■ INSTRUCTIONS FOR THE TASK:
Where a line in the listing below holds "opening", add it to the tally, and reply with that tally alone.

■ RECORDS SUPPLIED:
----
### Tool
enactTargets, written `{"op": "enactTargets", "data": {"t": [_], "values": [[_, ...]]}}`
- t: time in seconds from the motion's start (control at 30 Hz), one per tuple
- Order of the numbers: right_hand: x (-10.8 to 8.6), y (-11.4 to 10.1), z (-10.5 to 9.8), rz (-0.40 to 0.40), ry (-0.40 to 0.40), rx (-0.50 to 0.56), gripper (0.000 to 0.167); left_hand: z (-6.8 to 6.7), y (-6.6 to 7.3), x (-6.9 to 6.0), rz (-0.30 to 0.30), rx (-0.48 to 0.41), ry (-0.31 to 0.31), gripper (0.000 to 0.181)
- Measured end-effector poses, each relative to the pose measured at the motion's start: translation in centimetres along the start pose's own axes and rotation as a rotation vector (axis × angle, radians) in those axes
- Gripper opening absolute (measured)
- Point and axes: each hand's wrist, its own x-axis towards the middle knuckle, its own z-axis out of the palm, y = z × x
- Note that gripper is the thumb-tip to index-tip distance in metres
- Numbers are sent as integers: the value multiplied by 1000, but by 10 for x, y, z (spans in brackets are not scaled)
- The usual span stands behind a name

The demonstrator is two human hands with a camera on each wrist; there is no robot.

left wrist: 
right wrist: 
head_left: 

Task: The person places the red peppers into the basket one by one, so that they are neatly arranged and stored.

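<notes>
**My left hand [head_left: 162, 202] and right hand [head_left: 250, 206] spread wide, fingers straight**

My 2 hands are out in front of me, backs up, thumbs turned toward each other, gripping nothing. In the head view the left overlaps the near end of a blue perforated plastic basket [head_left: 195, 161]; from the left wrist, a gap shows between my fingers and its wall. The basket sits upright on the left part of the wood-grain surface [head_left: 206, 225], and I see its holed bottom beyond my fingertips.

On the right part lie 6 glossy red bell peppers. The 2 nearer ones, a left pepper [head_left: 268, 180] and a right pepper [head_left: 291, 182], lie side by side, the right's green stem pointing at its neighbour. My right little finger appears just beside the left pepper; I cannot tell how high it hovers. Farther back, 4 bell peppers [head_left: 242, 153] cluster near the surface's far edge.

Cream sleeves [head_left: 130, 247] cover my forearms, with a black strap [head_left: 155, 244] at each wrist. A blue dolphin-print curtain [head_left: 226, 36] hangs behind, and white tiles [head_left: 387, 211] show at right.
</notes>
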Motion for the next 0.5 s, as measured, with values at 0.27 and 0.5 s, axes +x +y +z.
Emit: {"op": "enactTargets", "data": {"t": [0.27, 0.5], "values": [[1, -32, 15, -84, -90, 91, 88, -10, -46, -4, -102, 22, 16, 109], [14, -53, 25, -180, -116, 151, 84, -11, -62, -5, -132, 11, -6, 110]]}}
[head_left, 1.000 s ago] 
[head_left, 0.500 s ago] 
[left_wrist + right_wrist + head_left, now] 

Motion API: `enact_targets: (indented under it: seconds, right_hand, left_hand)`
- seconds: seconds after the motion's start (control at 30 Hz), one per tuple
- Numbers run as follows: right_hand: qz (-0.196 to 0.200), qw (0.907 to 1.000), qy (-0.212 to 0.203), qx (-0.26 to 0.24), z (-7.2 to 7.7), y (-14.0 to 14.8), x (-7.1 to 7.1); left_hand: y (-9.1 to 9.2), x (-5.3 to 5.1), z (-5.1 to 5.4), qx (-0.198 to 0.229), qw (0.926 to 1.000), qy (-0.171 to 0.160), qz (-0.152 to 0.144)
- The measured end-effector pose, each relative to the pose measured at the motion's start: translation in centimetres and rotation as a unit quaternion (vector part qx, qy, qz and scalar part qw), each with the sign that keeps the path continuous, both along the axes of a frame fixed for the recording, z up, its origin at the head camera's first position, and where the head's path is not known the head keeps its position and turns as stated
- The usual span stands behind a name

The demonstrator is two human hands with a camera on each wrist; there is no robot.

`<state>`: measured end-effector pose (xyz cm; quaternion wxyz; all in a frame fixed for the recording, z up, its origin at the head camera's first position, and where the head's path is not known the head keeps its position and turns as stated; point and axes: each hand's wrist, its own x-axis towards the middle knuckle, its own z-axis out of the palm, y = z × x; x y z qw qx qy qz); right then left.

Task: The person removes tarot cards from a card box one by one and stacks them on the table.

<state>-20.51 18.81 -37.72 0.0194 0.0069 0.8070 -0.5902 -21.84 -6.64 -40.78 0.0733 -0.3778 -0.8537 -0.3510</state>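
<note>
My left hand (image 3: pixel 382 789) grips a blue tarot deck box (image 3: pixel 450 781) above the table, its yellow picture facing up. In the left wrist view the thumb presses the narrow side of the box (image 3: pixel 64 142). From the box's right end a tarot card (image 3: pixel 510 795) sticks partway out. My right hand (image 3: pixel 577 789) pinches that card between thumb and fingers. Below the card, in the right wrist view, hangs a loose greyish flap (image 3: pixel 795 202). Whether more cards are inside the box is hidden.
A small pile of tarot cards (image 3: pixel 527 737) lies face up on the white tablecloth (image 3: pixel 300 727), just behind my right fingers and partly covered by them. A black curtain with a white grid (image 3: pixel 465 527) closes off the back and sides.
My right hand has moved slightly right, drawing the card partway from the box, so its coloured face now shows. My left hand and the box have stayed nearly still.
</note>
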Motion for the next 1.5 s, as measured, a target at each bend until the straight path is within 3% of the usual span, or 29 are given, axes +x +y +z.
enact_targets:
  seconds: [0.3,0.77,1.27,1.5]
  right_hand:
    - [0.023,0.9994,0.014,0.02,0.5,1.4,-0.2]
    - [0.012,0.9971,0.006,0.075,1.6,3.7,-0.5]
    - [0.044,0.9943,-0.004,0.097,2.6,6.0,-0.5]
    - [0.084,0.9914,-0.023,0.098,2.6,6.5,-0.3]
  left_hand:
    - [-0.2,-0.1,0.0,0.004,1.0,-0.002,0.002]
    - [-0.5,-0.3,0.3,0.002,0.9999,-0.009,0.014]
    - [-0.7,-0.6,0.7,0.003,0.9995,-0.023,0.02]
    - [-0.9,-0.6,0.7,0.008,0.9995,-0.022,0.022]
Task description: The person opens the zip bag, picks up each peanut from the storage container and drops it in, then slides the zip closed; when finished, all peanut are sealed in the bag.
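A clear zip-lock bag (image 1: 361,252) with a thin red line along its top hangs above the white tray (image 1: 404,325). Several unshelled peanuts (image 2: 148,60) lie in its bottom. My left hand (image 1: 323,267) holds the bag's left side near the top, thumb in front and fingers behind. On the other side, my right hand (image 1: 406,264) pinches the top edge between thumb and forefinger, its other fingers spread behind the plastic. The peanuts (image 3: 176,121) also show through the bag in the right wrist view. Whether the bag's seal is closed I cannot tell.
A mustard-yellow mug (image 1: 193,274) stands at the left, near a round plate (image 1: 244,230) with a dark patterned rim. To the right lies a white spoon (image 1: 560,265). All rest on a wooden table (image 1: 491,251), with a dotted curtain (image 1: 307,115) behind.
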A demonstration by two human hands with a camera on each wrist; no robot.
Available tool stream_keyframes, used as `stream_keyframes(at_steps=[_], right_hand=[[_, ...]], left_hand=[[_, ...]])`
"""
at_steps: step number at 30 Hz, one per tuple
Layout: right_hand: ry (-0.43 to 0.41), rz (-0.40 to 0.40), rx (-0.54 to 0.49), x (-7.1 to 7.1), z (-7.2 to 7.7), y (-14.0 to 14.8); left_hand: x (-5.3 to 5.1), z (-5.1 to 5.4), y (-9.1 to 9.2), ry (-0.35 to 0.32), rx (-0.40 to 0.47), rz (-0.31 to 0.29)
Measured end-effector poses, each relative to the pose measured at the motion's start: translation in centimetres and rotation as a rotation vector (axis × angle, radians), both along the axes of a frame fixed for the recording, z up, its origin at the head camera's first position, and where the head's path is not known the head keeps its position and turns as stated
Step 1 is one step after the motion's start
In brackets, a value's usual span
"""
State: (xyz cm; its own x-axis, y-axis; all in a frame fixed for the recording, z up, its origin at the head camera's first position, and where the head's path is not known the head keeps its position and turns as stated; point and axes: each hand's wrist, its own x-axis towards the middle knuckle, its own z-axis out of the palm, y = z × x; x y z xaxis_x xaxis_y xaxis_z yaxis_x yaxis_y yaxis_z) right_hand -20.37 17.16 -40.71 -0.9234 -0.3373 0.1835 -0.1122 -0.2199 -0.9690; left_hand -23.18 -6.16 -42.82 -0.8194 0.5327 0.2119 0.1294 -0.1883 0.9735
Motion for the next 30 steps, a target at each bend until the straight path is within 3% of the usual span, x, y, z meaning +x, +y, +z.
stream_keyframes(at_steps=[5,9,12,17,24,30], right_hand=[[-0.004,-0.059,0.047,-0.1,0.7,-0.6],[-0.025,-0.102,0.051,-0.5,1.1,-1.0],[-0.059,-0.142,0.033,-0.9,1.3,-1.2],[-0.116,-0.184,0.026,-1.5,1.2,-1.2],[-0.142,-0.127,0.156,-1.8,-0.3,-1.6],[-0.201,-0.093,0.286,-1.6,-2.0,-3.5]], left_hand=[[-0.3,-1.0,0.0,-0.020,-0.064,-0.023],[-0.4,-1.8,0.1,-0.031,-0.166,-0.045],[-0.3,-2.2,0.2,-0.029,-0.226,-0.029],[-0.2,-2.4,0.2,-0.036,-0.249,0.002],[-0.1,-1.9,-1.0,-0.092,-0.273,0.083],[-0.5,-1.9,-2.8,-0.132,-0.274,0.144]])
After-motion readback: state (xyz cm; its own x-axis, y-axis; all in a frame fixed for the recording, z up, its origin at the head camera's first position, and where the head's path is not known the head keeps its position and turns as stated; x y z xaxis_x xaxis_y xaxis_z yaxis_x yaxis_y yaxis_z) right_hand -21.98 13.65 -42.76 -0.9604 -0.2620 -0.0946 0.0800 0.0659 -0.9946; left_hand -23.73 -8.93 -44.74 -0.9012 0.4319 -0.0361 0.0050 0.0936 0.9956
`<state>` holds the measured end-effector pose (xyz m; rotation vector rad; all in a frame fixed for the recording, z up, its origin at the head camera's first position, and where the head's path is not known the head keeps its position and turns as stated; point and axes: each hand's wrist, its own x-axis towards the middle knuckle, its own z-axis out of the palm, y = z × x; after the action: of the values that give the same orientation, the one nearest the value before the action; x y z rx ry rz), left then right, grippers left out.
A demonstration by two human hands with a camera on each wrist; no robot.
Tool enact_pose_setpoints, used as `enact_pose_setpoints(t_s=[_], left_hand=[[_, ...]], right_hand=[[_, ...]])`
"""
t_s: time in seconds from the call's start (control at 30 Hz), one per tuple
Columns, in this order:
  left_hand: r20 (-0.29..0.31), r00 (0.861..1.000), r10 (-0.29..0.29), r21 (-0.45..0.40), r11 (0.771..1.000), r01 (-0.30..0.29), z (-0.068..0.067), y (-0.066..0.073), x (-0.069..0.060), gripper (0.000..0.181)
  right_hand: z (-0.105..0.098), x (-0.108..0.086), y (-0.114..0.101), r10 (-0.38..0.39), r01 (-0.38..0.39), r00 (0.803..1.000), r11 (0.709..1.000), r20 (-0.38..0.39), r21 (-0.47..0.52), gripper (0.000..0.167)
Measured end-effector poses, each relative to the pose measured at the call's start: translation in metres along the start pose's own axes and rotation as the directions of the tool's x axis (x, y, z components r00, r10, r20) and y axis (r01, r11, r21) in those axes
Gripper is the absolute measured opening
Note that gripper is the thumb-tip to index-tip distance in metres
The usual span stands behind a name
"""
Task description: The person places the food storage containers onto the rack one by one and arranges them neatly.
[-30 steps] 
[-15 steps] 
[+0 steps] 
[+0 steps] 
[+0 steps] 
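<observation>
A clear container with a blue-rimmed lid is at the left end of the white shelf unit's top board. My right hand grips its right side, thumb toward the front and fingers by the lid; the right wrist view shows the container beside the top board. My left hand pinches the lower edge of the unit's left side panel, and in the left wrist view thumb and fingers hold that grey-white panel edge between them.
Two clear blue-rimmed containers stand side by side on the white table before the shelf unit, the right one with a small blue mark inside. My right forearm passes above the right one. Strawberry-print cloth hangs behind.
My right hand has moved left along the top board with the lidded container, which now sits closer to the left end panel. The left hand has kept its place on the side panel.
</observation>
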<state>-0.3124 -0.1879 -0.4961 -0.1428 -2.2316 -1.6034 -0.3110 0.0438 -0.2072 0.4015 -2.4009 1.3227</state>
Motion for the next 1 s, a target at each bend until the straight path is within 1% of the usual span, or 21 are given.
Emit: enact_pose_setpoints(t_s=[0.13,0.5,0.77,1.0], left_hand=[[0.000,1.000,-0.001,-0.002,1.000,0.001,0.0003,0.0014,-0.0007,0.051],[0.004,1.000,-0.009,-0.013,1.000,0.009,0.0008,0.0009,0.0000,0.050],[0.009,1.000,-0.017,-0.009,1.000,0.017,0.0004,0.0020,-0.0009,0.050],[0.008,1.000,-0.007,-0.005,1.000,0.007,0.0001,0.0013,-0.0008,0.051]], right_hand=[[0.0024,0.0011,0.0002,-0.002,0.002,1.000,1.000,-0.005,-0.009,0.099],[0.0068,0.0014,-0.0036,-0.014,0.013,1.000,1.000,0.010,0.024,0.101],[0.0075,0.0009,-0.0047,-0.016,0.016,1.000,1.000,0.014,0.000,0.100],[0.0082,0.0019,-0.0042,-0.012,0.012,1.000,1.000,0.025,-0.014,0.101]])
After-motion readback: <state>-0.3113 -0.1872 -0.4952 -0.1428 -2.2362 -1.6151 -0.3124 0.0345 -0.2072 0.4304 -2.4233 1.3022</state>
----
■ RESULT FOR THIS EXERCISE:
2